[Assignment]:
State the number of lines in the listing below that contain the word "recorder", and nothing besides.

**** Data extracts

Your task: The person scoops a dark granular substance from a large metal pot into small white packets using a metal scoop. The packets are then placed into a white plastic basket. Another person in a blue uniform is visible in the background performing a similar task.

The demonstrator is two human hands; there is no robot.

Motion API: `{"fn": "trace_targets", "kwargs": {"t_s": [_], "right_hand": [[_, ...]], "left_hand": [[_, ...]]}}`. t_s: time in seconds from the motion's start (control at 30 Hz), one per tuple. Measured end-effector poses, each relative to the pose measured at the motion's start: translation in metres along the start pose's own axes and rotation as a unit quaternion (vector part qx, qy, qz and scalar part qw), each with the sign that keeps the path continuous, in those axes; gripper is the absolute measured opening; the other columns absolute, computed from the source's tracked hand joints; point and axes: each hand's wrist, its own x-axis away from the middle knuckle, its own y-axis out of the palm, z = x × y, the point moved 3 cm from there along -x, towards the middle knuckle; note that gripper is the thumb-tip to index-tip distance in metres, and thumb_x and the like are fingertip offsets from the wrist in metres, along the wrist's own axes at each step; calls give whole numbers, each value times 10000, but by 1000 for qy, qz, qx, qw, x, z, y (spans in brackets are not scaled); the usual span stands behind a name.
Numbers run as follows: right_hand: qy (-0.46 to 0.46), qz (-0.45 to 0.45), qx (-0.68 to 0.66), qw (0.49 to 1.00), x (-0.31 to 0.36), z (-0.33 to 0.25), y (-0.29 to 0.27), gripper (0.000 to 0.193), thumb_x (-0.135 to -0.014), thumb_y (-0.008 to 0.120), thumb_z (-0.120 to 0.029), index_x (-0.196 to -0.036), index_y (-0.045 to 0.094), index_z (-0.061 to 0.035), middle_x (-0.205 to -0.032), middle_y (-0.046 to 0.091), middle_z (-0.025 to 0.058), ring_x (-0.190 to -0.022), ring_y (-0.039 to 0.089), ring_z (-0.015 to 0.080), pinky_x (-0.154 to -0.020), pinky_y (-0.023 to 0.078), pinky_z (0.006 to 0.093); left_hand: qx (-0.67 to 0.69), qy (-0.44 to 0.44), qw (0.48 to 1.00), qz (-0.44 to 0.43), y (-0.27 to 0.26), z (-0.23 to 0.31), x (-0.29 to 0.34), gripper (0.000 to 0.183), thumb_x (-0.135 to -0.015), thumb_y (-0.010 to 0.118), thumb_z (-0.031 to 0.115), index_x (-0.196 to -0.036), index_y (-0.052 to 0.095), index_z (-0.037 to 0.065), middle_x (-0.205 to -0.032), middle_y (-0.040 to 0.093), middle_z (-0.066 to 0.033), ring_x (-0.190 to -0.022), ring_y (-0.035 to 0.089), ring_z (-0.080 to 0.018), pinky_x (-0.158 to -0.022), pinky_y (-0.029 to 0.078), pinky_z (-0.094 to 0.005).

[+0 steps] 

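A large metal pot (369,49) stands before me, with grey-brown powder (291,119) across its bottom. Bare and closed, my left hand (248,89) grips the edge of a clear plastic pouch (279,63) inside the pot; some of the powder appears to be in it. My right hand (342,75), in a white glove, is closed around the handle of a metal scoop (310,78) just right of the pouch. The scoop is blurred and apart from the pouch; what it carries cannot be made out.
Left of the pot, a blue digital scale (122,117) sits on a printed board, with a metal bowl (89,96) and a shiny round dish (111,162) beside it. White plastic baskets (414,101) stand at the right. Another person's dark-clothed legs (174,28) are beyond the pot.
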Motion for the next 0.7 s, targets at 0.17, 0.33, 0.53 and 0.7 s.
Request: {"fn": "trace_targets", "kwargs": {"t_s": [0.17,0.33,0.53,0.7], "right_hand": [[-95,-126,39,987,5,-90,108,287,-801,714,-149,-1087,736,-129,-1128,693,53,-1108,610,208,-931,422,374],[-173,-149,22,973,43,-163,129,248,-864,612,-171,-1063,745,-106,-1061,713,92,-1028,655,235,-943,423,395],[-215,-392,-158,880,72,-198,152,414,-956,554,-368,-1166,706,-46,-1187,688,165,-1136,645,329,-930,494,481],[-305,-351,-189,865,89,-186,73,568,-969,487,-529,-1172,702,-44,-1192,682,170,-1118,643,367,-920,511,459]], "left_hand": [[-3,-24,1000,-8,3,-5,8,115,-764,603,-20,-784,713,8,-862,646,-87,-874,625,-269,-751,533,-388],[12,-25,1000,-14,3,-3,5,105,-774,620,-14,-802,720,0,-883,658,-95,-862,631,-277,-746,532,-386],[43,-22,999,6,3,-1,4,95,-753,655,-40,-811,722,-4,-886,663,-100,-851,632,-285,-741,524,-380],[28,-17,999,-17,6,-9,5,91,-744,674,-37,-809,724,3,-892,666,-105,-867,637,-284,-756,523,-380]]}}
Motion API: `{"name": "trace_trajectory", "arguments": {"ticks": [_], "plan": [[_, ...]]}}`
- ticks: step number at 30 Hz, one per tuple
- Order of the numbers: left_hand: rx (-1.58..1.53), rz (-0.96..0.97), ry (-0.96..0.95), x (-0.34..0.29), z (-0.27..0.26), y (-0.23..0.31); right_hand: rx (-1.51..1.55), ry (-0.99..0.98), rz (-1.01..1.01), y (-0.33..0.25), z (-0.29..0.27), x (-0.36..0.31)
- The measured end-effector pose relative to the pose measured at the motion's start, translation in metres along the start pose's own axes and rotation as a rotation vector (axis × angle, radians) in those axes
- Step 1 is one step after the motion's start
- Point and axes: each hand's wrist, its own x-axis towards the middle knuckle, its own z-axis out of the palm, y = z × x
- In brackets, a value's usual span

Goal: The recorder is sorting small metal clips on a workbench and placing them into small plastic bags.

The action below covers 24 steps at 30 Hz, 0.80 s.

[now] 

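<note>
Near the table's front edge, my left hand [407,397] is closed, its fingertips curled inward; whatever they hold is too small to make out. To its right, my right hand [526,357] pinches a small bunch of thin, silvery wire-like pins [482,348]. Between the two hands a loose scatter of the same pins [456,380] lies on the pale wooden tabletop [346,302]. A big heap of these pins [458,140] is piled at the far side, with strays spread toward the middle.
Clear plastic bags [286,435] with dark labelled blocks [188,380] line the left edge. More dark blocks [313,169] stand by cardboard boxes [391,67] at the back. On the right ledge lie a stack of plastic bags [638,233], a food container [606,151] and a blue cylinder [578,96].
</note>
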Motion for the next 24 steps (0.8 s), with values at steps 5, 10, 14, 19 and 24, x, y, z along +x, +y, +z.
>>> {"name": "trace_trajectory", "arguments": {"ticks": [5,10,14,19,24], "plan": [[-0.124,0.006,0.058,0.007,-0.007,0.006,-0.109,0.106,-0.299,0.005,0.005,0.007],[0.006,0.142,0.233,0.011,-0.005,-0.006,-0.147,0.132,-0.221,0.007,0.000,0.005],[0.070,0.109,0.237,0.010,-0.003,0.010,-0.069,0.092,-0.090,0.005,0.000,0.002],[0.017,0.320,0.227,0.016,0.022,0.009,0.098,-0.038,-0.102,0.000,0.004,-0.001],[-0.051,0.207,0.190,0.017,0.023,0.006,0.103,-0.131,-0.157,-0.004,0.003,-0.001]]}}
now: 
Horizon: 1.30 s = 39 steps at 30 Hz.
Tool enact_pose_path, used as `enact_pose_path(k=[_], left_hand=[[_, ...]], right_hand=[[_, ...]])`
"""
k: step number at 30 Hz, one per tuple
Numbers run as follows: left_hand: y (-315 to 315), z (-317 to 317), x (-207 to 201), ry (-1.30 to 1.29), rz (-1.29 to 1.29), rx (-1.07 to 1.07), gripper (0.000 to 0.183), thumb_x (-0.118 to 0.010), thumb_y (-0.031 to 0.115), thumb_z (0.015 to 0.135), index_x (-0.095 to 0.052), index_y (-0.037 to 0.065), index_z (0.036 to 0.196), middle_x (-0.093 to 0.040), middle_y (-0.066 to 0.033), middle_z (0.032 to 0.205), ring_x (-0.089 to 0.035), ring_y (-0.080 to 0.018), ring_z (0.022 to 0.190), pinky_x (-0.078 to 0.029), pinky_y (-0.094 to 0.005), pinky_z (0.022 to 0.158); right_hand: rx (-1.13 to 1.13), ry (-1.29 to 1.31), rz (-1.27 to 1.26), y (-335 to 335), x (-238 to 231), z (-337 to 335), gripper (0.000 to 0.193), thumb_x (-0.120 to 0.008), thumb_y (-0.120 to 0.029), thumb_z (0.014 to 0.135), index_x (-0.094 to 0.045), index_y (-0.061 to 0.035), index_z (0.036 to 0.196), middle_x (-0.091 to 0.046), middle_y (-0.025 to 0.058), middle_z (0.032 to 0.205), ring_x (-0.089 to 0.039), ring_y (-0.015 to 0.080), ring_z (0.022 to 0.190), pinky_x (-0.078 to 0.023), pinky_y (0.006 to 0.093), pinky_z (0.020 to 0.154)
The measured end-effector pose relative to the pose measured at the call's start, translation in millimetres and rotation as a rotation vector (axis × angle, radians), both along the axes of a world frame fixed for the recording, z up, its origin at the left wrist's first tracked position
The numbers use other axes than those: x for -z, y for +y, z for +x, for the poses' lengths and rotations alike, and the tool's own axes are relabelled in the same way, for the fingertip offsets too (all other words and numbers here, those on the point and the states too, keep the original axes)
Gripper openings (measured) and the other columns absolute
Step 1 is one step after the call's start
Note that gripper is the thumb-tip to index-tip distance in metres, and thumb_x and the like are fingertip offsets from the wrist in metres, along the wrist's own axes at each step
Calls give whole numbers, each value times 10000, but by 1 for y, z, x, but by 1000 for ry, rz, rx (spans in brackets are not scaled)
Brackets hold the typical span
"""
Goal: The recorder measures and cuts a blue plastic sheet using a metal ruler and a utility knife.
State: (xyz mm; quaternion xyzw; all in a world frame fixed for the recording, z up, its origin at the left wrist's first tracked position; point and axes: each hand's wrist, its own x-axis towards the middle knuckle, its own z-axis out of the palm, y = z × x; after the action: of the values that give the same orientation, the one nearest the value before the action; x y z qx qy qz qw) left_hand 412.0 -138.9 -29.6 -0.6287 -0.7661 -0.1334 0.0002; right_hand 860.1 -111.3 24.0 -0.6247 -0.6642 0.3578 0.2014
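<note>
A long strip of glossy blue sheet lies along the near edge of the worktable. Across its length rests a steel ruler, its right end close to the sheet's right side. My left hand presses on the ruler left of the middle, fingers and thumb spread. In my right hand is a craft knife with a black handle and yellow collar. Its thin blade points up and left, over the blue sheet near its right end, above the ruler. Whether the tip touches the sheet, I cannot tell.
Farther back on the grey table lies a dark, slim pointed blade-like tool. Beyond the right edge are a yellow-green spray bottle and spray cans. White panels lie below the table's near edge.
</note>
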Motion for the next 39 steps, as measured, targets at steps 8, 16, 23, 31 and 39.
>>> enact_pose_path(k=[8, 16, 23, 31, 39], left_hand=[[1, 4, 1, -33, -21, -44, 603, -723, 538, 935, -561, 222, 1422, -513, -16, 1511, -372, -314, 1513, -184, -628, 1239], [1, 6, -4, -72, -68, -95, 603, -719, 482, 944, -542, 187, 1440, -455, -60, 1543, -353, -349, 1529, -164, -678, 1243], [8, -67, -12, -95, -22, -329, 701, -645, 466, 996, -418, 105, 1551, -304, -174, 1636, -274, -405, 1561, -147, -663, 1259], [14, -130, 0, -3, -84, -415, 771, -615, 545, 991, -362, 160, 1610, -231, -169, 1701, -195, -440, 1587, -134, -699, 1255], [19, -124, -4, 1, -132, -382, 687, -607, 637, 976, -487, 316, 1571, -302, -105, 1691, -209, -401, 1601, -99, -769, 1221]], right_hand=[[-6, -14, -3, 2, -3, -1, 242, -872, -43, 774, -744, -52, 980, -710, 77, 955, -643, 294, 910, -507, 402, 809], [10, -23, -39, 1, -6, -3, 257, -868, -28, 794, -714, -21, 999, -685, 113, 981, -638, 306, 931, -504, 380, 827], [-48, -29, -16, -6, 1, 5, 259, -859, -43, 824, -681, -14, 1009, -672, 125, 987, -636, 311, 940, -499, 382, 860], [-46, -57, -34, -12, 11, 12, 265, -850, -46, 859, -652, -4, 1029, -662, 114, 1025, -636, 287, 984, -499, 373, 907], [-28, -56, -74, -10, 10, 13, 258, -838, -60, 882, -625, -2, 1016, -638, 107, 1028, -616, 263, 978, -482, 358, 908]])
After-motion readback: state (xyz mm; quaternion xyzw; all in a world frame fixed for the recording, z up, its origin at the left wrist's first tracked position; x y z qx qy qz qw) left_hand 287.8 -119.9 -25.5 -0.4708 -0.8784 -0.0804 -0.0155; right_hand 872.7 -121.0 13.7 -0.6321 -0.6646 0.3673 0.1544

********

[Response below]:
2